Starting at the first line of the data, please print exactly those lines through the one that holds "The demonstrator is", omitting every picture.
··· Data
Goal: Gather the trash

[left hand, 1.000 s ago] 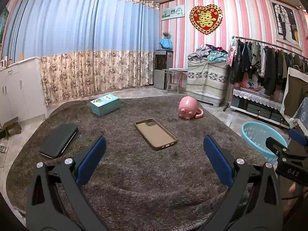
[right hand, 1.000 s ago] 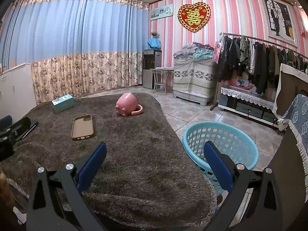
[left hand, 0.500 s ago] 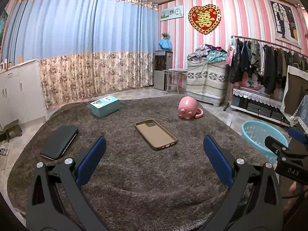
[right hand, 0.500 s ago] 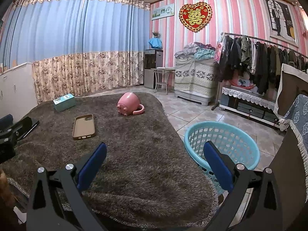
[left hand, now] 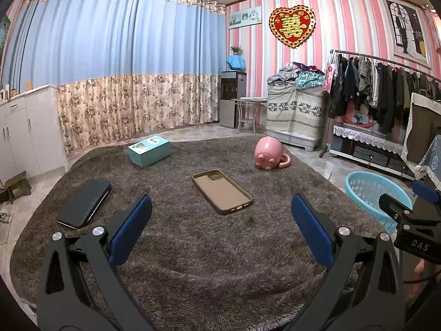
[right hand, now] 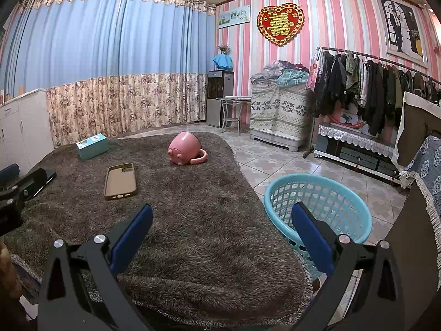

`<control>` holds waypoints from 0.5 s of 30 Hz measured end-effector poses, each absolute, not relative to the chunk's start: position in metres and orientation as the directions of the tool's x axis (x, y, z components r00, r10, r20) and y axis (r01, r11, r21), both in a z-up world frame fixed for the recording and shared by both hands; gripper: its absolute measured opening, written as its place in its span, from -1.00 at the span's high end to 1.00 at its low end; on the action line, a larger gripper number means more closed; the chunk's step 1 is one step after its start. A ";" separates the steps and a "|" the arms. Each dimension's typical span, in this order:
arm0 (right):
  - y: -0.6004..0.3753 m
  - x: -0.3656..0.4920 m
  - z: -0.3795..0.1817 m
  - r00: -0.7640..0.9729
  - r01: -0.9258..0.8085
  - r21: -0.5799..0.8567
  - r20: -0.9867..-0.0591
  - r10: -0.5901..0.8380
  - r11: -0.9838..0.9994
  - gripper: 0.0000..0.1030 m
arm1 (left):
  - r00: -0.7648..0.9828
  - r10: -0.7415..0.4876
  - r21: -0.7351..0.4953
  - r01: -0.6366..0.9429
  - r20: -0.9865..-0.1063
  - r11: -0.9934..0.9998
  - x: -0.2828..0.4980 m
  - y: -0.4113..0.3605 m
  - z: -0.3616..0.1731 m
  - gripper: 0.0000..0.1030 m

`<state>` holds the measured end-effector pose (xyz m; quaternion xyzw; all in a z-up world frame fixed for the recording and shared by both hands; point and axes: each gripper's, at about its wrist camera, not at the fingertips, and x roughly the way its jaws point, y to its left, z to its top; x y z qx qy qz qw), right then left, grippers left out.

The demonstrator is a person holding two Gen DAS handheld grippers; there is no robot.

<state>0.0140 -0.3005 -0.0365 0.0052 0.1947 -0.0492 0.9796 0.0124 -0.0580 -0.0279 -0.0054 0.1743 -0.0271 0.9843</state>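
A brown phone case (left hand: 222, 192) (right hand: 120, 181) lies flat on the shaggy brown rug (left hand: 215, 253) (right hand: 193, 220), ahead of my left gripper (left hand: 220, 229), which is open and empty. A pink pig-shaped mug (left hand: 268, 156) (right hand: 186, 148) lies on its side farther back. A teal box (left hand: 148, 150) (right hand: 92, 142) sits at the rug's far left, and a black flat case (left hand: 84, 203) (right hand: 45, 178) lies at the near left. My right gripper (right hand: 220, 227) is open and empty over the rug's right edge, beside the light blue basket (right hand: 317, 209) (left hand: 372, 195).
Tiled floor (right hand: 275, 162) surrounds the rug. A clothes rack (right hand: 372, 88), a cloth-covered cabinet (right hand: 278, 113) and a small table (right hand: 233, 110) stand along the striped right wall. White cabinets (left hand: 22, 127) line the left. A dark panel (right hand: 413, 143) stands close at the right.
Both views have shifted only slightly; the left camera has turned a little to the right. Nothing on the rug has moved, and both grippers remain open.
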 end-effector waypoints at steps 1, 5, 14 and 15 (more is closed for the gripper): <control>-0.300 0.014 -0.036 0.919 0.098 -0.008 -0.382 -0.094 0.995 -0.91 | 0.938 -0.054 -0.019 0.051 -0.342 0.999 0.013 -0.058 -0.028 -0.90; -0.300 0.014 -0.037 0.920 0.098 -0.010 -0.382 -0.094 0.995 -0.91 | 0.937 -0.057 -0.022 0.053 -0.344 0.998 0.013 -0.057 -0.028 -0.90; -0.299 0.015 -0.037 0.920 0.097 -0.011 -0.382 -0.093 0.995 -0.91 | 0.937 -0.056 -0.020 0.052 -0.344 0.998 0.013 -0.057 -0.028 -0.90; -0.299 0.015 -0.037 0.920 0.096 -0.011 -0.382 -0.093 0.995 -0.91 | 0.938 -0.056 -0.020 0.052 -0.343 0.998 0.013 -0.057 -0.028 -0.90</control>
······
§ Solution for this exercise:
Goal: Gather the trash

[left hand, 1.000 s ago] 
[right hand, 1.000 s ago] 
[left hand, 0.500 s ago] 
[right hand, 0.500 s ago] 
[left hand, now] 
[right hand, now] 

`<control>` holds waypoints from 0.5 s of 30 Hz measured end-effector poses, each absolute, not relative to the chunk's start: position in metres and orientation as the directions of the tool's x axis (x, y, z components r00, r10, r20) and y axis (r01, r11, r21), both in a z-up world frame fixed for the recording and shared by both hands; gripper: its absolute measured opening, written as its place in its span, from -1.00 at the span's high end to 1.00 at its low end; on the action line, a larger gripper number means more closed; the chunk's step 1 is one step after its start. A ";" separates the steps and a "|" the arms. Each dimension's typical span, in this order:
arm0 (right):
  - y: -0.6004..0.3753 m
  - x: -0.3656..0.4920 m
  - z: -0.3795..0.1817 m
  - r00: -0.7640..0.9729
  - r01: -0.9258..0.8085
  - r21: -0.5799..0.8567
  - r20: -0.9867..-0.0591
  - r10: -0.5901..0.8380
  - r11: -0.9838..0.9994
  - gripper: 0.0000..0.1030 m
arm1 (left):
  - r00: -0.7648..0.9828
  - r10: -0.7415..0.4876
  - r21: -0.7351..0.4953
  - r01: -0.6366..0.9429
  - r20: -0.9865..-0.1063
  - r11: -0.9934..0.9998
  - x: -0.2828..0.4980 m
  - y: -0.4113..0.3605 m
  - z: -0.3616..0.1731 m
  - gripper: 0.0000..0.1030 m

`<state>` holds the measured end-effector pose (xyz m; quaternion xyzw; all in a z-up world frame fixed for the recording and shared by both hands; point and axes: each gripper's, at about its wrist camera, not at the fingertips, and x roughly the way its jaws point, y to its left, z to its top; x y z qx qy qz qw), right then left, grippers left out.

The demonstrator is a person holding two Gen DAS handheld grippers; there is no robot.

The answer has been fully written out.